I could list more than ten things, Caterina’s life was so fascinating! But let’s start with these:
- She was married at aged ten. While this wasn’t unusual for the times, what was unusual was that her new husband didn’t wait until she was the ‘accepted’ age of 14 but, rather, insisted on consummating the marriage immediately.
2. Caterina gave birth to six children by the time she was aged 25! She never let a pregnancy stop her, including holding up a papal election (see below).
3. Caterina was a skilled alchemist. She focussed on the more practical elements of alchemy involving treatments and cures that involved careful and repeated distillation of numerous ingredients. Her reputation was well known, and she was consulted by other alchemists around Italy. Her Gli Experimenti is a compilation of all her cures and treatments, including those for plague, scrofula, sleeplessness, and wounds of all sorts.
Her collection also includes beauty treatments for bad breath, lightening hair, creams for the face, thin beards, and sunburn.
There is also a sneaky recipe for making tin look like silver and one for adding weight to a shield. It’s amusing to think of her fooling her enemies with fake silver, although no record of her doing this exists that I could find.
4. When she was a child her father, the Duke of Milan, insisted she received the same education as her brothers. This included military training and history as well as weapon training.
5. Caterina was extraordinarily well-read. One of the books we know was in her library was Boccaccio’s Famous Women, written between 1361 and 1362. I’ve also read it and have included references in Turning the World to Stone!

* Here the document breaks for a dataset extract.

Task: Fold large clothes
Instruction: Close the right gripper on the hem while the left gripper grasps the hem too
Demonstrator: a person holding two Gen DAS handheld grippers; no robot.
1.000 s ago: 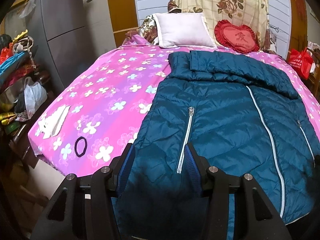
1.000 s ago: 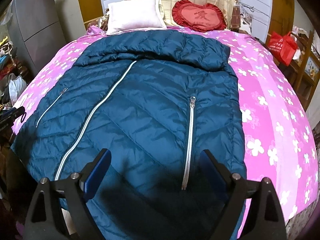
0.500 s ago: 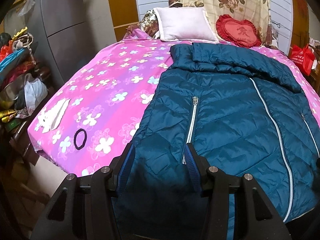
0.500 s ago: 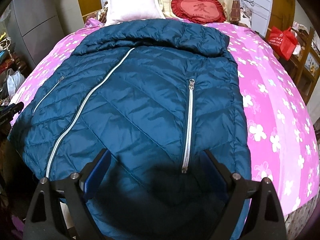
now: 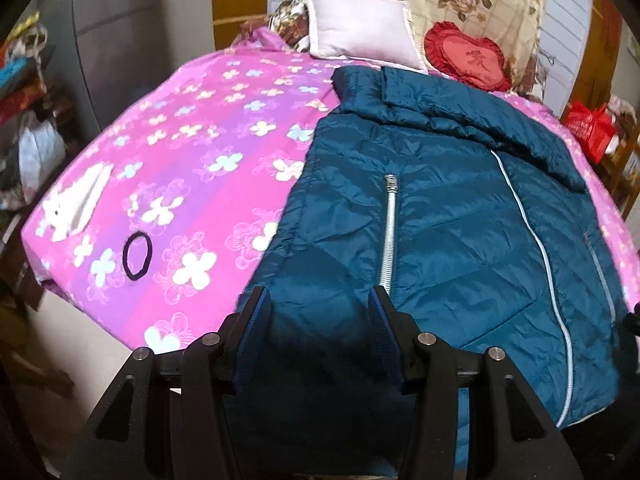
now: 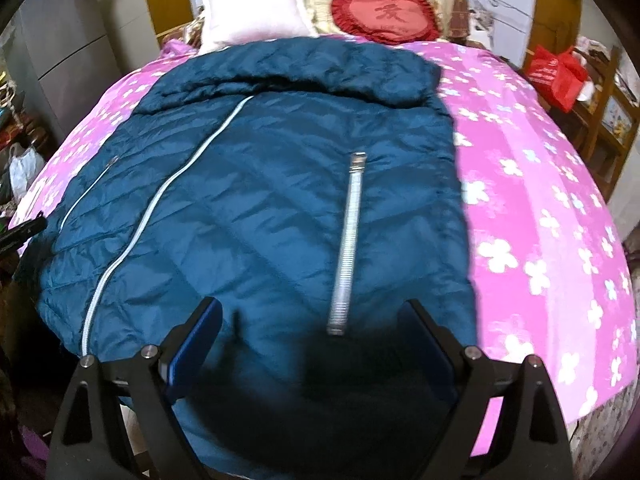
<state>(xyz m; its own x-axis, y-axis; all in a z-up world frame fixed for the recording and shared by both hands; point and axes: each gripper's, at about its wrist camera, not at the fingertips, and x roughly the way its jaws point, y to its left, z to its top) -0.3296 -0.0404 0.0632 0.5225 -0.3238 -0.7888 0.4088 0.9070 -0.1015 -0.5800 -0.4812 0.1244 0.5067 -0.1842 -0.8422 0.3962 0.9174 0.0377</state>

6. While there is no evidence, it’s likely Caterina met the artist Sandro Botticelli. Her image appears in one of his frescoes in the Sistine Chapel, The Healing of the Leper, part of the Temptation of Christ cycle.
7. Caterina is one of the only women we know of who wore and used armour. Her personal chest plate is on display in Forli, the town where she was countess and where she protected the people against enemy forces.
8. Caterina delayed a papal election to ensure her family’s needs were secure. When Pope Sixtus IV died, Caterina occupied the Castel Sant’Anglo in Rome while seven months pregnant to ensure the deal made between the College of Cardinals and her husband was confirmed in writing. Without her husband, and thereafter her son’s, inheritance formally recognised in writing, their future would have been in jeopardy.
9. Later in her life Caterina came up against Cesare Borgia, son of Pope Alexander VI’s son. After Cesare had taken over Imola, one of Caterina’s territories, he had a map made of the city by his ‘General Architect and Engineer’, Leonardo da Vinci. The map da Vinci created is the first example of an ichnographic map every made (bird’s eye view) and can still be used to navigate the city today!
10. Back to Caterina’s recipes again, but this one deserves its own slot. One of her recipes gives instructions on how to make a toad throw a stone. The belief in the Renaissance was that toads carried a stone in the top of their heads and, if removed, was effective against poison.
I hope you found these as interesting as I did, keep an eye out for more!